▸ Task details
Scan the data below for lines holding the word "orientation", and copy each line found.

[Data Boundary: Start]

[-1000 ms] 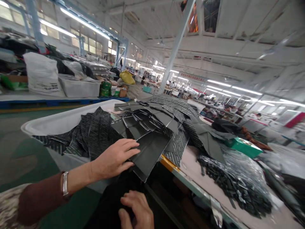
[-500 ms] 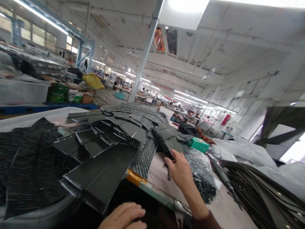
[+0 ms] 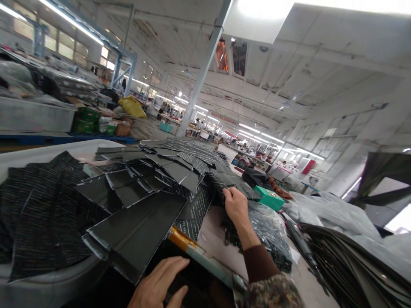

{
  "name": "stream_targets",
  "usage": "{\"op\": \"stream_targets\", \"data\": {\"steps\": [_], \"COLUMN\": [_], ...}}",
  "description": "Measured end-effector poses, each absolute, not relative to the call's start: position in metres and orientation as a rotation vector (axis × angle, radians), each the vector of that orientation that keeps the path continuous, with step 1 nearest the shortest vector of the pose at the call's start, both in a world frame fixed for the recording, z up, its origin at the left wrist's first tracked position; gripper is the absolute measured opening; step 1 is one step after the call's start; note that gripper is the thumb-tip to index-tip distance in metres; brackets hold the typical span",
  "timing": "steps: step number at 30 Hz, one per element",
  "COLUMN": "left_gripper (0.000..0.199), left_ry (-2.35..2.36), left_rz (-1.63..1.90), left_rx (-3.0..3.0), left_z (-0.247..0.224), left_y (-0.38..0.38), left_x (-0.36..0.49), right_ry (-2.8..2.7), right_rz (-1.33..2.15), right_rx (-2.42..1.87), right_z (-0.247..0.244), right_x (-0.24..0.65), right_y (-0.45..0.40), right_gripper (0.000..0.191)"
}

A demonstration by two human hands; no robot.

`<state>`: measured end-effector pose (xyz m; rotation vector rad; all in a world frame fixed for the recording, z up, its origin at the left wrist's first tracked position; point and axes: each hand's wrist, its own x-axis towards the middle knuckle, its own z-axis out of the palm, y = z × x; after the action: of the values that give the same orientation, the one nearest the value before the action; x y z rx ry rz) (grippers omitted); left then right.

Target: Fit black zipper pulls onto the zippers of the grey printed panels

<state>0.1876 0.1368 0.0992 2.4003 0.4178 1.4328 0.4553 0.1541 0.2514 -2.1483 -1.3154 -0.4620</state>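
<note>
A heap of flat dark panels (image 3: 135, 233) spreads over the table, some plain and some printed with white dashes. At the heap's right edge my right hand (image 3: 236, 207) pinches the edge of a dark panel (image 3: 215, 182); its fingertips are partly hidden. Low in the view, my left hand (image 3: 160, 282) holds nothing, thumb and fingers apart, just right of the nearest plain panels. Small black pieces (image 3: 228, 233) lie on the tabletop under my right wrist. Beside that forearm is a clear plastic bag (image 3: 261, 218) with more black pieces.
At the left, a large pale tub (image 3: 72, 273) holds more printed panels. A green box (image 3: 269, 197) stands beyond the plastic bag. Dark strips (image 3: 349, 261) lie in a bundle at the right. Yellow tape (image 3: 182, 239) covers part of the table's near edge (image 3: 213, 262).
My right hand has moved forward from above the tabletop to the panels and closed on one. My left hand has come further into view with its fingers spread.
</note>
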Motion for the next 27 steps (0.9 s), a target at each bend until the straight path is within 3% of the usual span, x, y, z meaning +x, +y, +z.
{"op": "stream_targets", "data": {"steps": [6, 17, 21, 27], "left_gripper": [0.037, 0.024, 0.02, 0.023], "left_ry": [0.47, 0.414, 0.428, 0.393], "left_rz": [1.428, 1.378, 1.392, 1.334], "left_rx": [2.225, 2.234, 2.17, 2.06], "left_z": [0.1, 0.103, 0.103, 0.098], "left_y": [0.125, 0.118, 0.114, 0.108], "left_x": [0.199, 0.207, 0.21, 0.21], "right_ry": [-1.347, -1.45, -1.283, -1.182], "right_rz": [-0.4, -0.27, -0.252, -0.167], "right_rx": [-2.037, -2.167, -2.061, -1.675], "right_z": [0.272, 0.232, 0.258, 0.335], "right_x": [0.449, 0.44, 0.457, 0.485], "right_y": [0.163, 0.118, 0.123, 0.11], "right_gripper": [0.024, 0.02, 0.02, 0.028]}}
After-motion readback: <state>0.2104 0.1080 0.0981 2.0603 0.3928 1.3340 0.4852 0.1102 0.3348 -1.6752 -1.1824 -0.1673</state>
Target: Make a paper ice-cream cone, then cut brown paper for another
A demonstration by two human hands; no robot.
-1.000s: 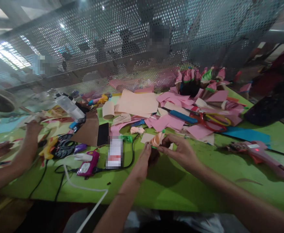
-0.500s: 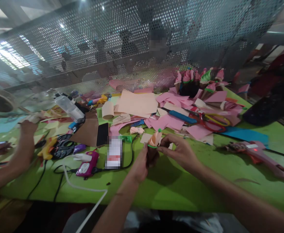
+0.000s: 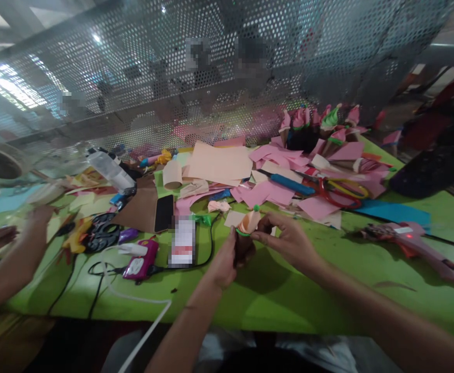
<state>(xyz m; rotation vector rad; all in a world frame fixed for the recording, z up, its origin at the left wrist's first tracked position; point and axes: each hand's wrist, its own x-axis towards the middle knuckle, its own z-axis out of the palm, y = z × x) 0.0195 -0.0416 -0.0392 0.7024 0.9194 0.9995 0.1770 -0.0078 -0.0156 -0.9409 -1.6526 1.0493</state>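
Orange and cream, a swirled cone (image 3: 249, 223) is held above the bench (image 3: 308, 308), in from its near edge, wrapped low by the left hand (image 3: 224, 264) and pinched at the side by the right hand (image 3: 289, 239); room is left between that hand and a pink glue gun (image 3: 413, 238), paper scraps (image 3: 267, 192) being strewn toward the far edge

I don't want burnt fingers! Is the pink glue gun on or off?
On, it seems: a red light glows on the glue gun.

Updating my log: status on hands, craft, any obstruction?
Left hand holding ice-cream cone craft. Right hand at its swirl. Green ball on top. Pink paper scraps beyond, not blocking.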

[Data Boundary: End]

▸ Problem solution
  "description": "Measured end-effector poses, each absolute, not relative to the call's start: position in metres and orientation as a rotation vector (axis × angle, radians), each the vector of that orientation that keeps the path continuous, with step 1 nearest the shortest vector of the pose at the call's start, both in a world frame fixed for the recording, z up, its origin at the left wrist's first tracked position; gripper is the absolute measured opening; step 1 is one step after the call's start; note that gripper is the thumb-tip to index-tip distance in metres; brackets hold the typical span",
`<state>`: measured end-effector pose (xyz m; rotation vector rad; all in a world frame fixed for the recording, z up, its origin at the left wrist's first tracked position; point and axes: each hand's wrist, its own x-axis towards the middle knuckle, its own z-axis out of the palm, y = z × x; after the action: of the values that give the same orientation, the one nearest the value before the action; x y z rx ry rz) (grippers omitted); left then right.

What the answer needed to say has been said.